# Development of a Python Class for Disulfide Bonds
## Eric G. Suchanek, PhD.



In [1]:
# Disulfide Bond Analysis
# Author: Eric G. Suchanek, PhD.
# Cα Cβ Sγ

%matplotlib inline
import matplotlib.pyplot as plt
import pandas as pd

import proteusPy
from proteusPy import proteusGlobals
from proteusPy.disulfide import Disulfide, DisulfideLoader, Disulfide # classes
from proteusPy.disulfide import Download_Disulfides, Extract_Disulfides

# location for PDB repository containing all .ent files
PDB_ORIG = '/Users/egs/PDB/'

# location of cleaned PDB files
PDB = '/Users/egs/PDB/good/'

# location of the compressed Disulfide .pkl files
MODELS = f'{PDB_ORIG}models/'



## Download PDB Files containing Disulfide bonds

In [None]:
# Download_Disulfides(pdb_home=PDB_ORIG, model_home=MODELS, reset=False)


## Extract the Disulfides from the PDB files
The function ``Disulfide.Extract_Disulfides()`` processes all the .ent files in ``PDB_DIR`` and creates two .pkl files representing the Disulfide bonds contained in the scanned directory. In addition, a .csv file containing problem IDs is written if any are found. The .pkl files are consumed by the ``DisulfideLoader`` class and are considered private. You'll see numerous warnings during the scan. Files that are unparsable are removed and their IDs are logged to the problem_id.csv file. The default file locations are stored in the file globals.py and are the used by ``Extract_Disulfides()`` in the absence of arguments passed. The Disulfide parser is very stringent and will reject disulfide bonds with missing atoms or disordered atoms.

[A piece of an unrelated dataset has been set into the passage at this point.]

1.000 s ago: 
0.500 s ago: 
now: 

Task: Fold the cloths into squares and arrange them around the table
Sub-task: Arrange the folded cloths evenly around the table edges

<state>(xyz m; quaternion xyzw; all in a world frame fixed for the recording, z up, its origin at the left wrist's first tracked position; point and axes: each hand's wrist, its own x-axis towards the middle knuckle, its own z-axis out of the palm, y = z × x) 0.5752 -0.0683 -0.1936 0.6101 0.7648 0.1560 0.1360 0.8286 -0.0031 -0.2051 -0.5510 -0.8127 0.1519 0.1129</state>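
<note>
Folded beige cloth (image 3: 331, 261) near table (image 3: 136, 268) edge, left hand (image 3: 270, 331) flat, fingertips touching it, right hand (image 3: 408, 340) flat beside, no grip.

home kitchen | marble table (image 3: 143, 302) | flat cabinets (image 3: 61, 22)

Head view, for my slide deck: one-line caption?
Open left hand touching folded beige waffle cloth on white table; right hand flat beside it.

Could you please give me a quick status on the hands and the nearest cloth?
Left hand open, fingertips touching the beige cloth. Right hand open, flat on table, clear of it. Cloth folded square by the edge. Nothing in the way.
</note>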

A full scan of the initial disulfide bond-containing files (> 36000 files) takes about 1.25 hours on a 2020 MacbookPro with M1 Pro chip. The resulting .pkl files consume approximately 1GB of disk space, and equivalent RAM used when loaded.

Outputs are saved in ``MODEL_DIR``:
1) ``SS_PICKLE_FILE``: The ``DisulfideList`` of ``Disulfide`` objects initialized from the PDB file scan, needed by the ``DisulfideLoader()`` class.
2) ``SS_DICT_PICKLE_FILE``: the ``Dict Disulfide`` objects also needed by the ``DisulfideLoader()`` class
3) ``PROBLEM_ID_FILE``: a .csv containining the problem ids.

In general, the process only needs to be run once for a full scan. Setting the ``numb`` argument to -1 scans the entire directory. Entering a positive number allows parsing a subset of the dataset, which is useful when debugging. Setting ``verbose`` enables verbose messages. Setting ``quiet`` to ``True`` disables all warnings.


## Load the Disulfide Data
Now that the Disulfides have been extracted and the Disulfide .pkl files have been created we can load them into memory using the DisulfideLoader() class. This class stores the Disulfides internally as a DisulfideList and a dict. Array indexing operations including slicing have been overloaded, enabling straightforward access to the Disulfide bonds, both in aggregate and by residue. After loading the .pkl files the Class creates a Pandas ``DataFrame`` object consisting of the disulfide ID, all sidechain dihedral angles, and the computed Disulfide bond torsional energy.

In [2]:

PDB_SS = None
PDB_SS = DisulfideLoader(verbose=True, modeldir=MODELS)




Reading disulfides from: /Users/egs/PDB/models/PDB_all_ss.pkl
reading /Users/egs/PDB/models/PDB_all_ss.pkl
Disulfides Read: 294478
Reading disulfide dict from: /Users/egs/PDB/models/PDB_all_ss_dict.pkl
Reading Torsion DF /Users/egs/PDB/models/PDB_SS_torsions.csv.
Read torsions DF.
PDB IDs parsed: 36362
Total Space Used: 63715674 bytes.